Our World Water Day 2021 webinar “Water, Health and Human Rights: Marking World Water Day from the US to Palestine” featured Rep. Rashida Tlaib (D-MI), Monica Lewis-Patrick, of We the People of Detroit, Mahtowin Munro of United American Indians of New England, Wayland ’X’ Coleman of #DeeperThanWater, Nidal al Azraq of 1for3, and Jehad Abusalim of AFSC Chicago. Nearly 1,000 people registered.  

Our World Water Day 2022 webinar “Parched in Palestine: Resisting Water Apartheid” included film clips of water struggles in the Jordan Valley as well as Palestinian speakers, among them Shatha Al-Azzeh from Aida camp, Mohammed Obidallah from Battir, Lubna Shomali from Badil Resource Center and Amani Bashir from “Green Girls” in the Gaza Strip.  

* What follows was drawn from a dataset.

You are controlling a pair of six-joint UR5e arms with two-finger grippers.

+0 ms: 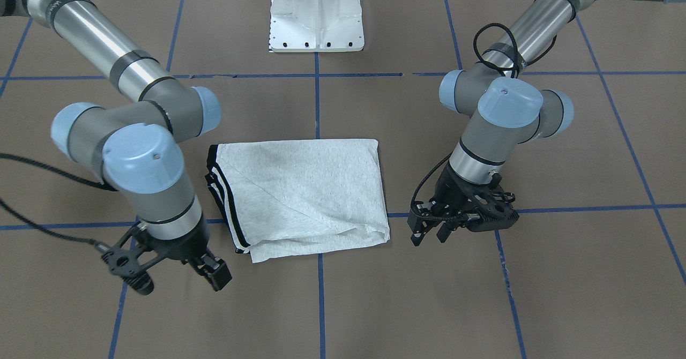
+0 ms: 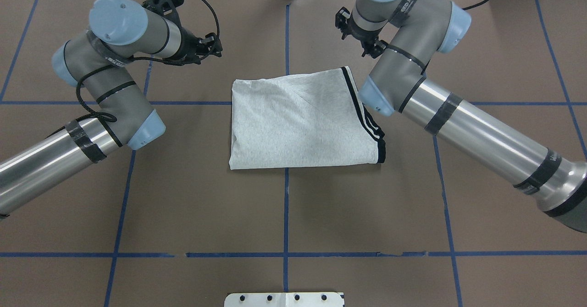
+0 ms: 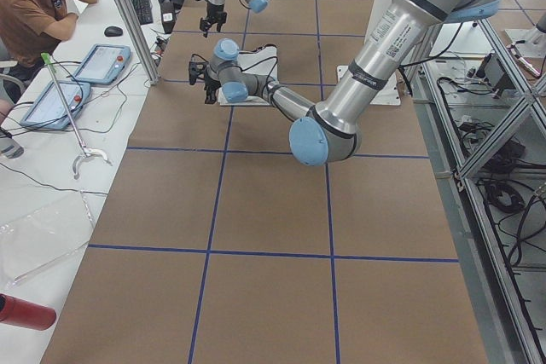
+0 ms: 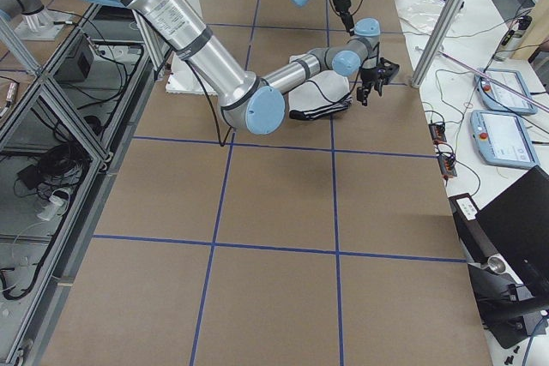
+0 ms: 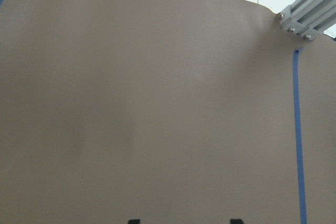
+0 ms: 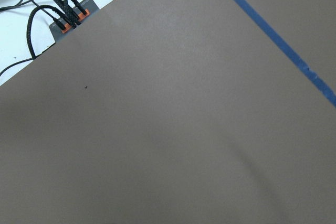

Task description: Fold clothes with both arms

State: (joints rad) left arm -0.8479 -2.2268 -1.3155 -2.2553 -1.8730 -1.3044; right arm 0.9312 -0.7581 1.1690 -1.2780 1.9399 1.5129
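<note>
You have the grey T-shirt (image 1: 305, 187) lying folded into a rough rectangle near the middle of the brown desk (image 1: 375, 305), across one of the blue tape lines (image 1: 317, 96), with neither arm touching it. Its black-and-white striped trim (image 1: 225, 198) runs along the edge on the robot's right, and the plain folded edge faces the robot's left. The print is out of sight (only plain heather grey faces up). The left tool (image 1: 430, 236) hangs just beside the shirt's plain edge, at the corner nearest your side of the desk. Its jaws stand apart and empty, and in the left wrist view the two black fingertips (image 5: 134, 221) sit well apart at the bottom of the picture over bare desk. The right tool (image 1: 179, 279) hangs near the striped corner on the other side, also clear of the cloth. Its jaws look spread with nothing between them, though one finger is blurred in the front view. From overhead, a blue cap of the right arm (image 2: 412, 87) overlaps the striped edge. The white pedestal base (image 1: 316, 16) stands behind the shirt, between the two arms. In the left side view a person (image 3: 34, 6) sits at the white bench beside the desk.
</note>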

Every year since then, we organize a large standout in downtown Boston.

 

• International Day of Solidarity With the Palestinian people

We hold an annual demonstration on November 29, the International Day of Solidarity With the Palestinian People. As with all our standouts, we amplify the need to stop the $130 million Massachusetts gives Israel annually as part of the annual $3.8 billion the US government gives Israel unconditionally. We demanded a diversion of those funds back to Massachusetts cities and towns for community use in health, education, climate action, etc. In 2024 the large crowd then marched to the offices of Senator Warren and Senator Markey where the Alliance delivered letters to each of them about the issue. This year the additional emphasis was US complicity in funding Israel’s genocide in Gaza.

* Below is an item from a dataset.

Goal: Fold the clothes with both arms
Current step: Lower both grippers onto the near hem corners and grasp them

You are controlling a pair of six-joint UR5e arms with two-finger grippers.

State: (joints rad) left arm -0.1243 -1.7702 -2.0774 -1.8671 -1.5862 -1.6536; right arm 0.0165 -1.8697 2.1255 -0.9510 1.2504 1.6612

• Standouts and Demonstrations

The Alliance holds numerous standouts, demonstrations, and marches. Our banners, signs, and leaflets have been visible at weekly standouts in busy urban areas and at demonstrations from numerous sites in the Boston area to the Elbit headquarters in New Hampshire.  

On November 19, 2019, dozens of Alliance members and supporters joined Harvard students in a silent protest at the Harvard Law School lecture given by the Israeli Consulate General in NY, entitled “The Legal Strategy of Israeli Settlements.” Protesters took over, then walked out of the auditorium after he was introduced, holding signs that read “Settlements Are a War Crime.” He was forced to deliver his lecture to a near-empty room. Students then joined the protest outside organized by the Alliance. 

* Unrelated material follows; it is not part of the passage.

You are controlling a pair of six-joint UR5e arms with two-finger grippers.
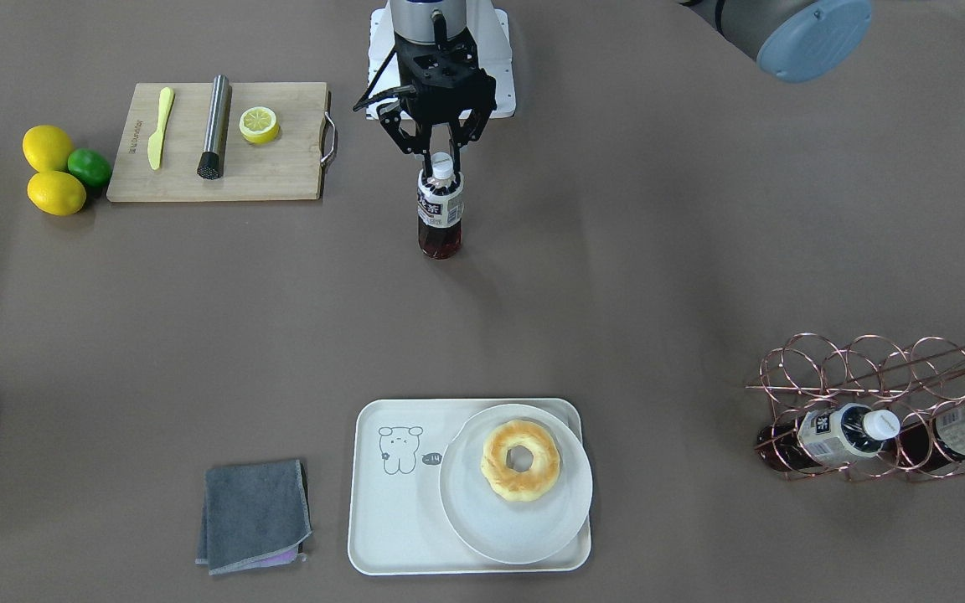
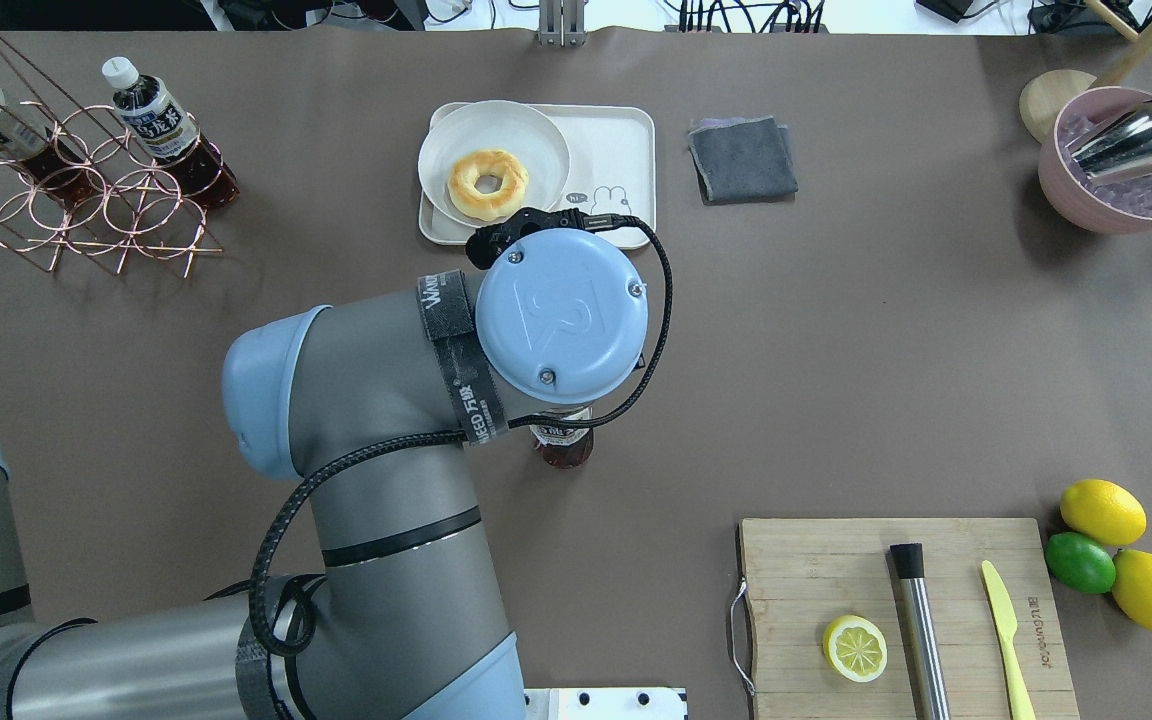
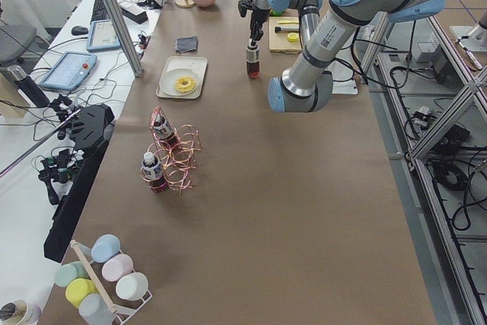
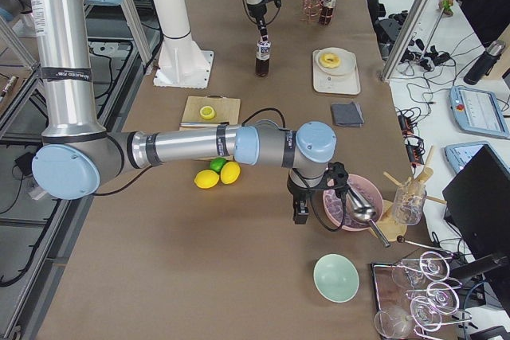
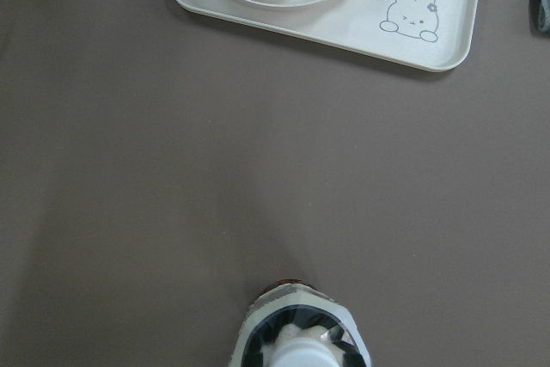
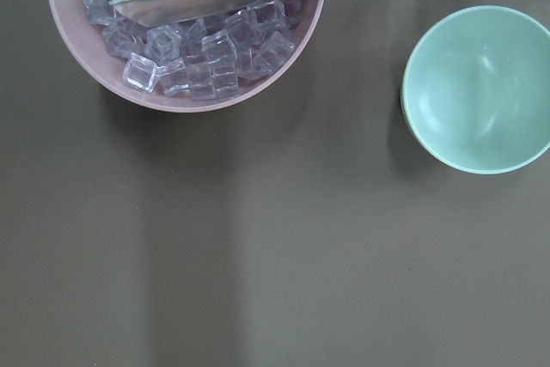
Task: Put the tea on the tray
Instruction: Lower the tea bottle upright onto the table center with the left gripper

Every year on graduation day, Alliance members and supporters hold a large standout outside Harvard University and distribute material as thousands of people from across the globe pass by.  

Over the past year, Alliance members participated in dozens of Boston area demonstrations and encampments in Salem, Cambridge, Lynn, and other communities in Massachusetts. We also regularly visited the local offices of Senators Markey and Warren and other elected officials.

• Education and Social Media

The Alliance maintains an active blog, on our website, and a Facebook page, which has over 1,700 followers. Our Instagram presence is growing. Over 20,000 individuals and organizations follow us on Twitter. Over 582 people receive our Biweekly Briefs about Gaza and the West Bank; 242 people receive our weekly listing of Boston-area “Demos & Standouts.” Each is shared by widely many people.

There is a growing international solidarity movement calling for justice in Palestine and an end to the genocide funded by our tax dollars. The Alliance contributes to that movement in many ways: organizing demonstrations, pressuring elected officials, creating and distributing yard signs—Let Gaza Live, Ceasefire Now, and US Stop Arming Israel.  

We created a short video to illustrate how the amount of money given to Israel each year could be better used at home. 

Draining Palestine: Water, Power, and Genocide, our new, 3-minute, video is being distributed across the country. The video explains how the 1919 Zionist plan to steal and weaponize the water in Palestine has played out through the occupation and into the genocide in Gaza.

Through our blog pieces and articles, letters to local papers and the mainstream press, participation in webinars, workshops, speeches and radio interviews, we spread our message: Israel is using water as a weapon against the Palestinian people.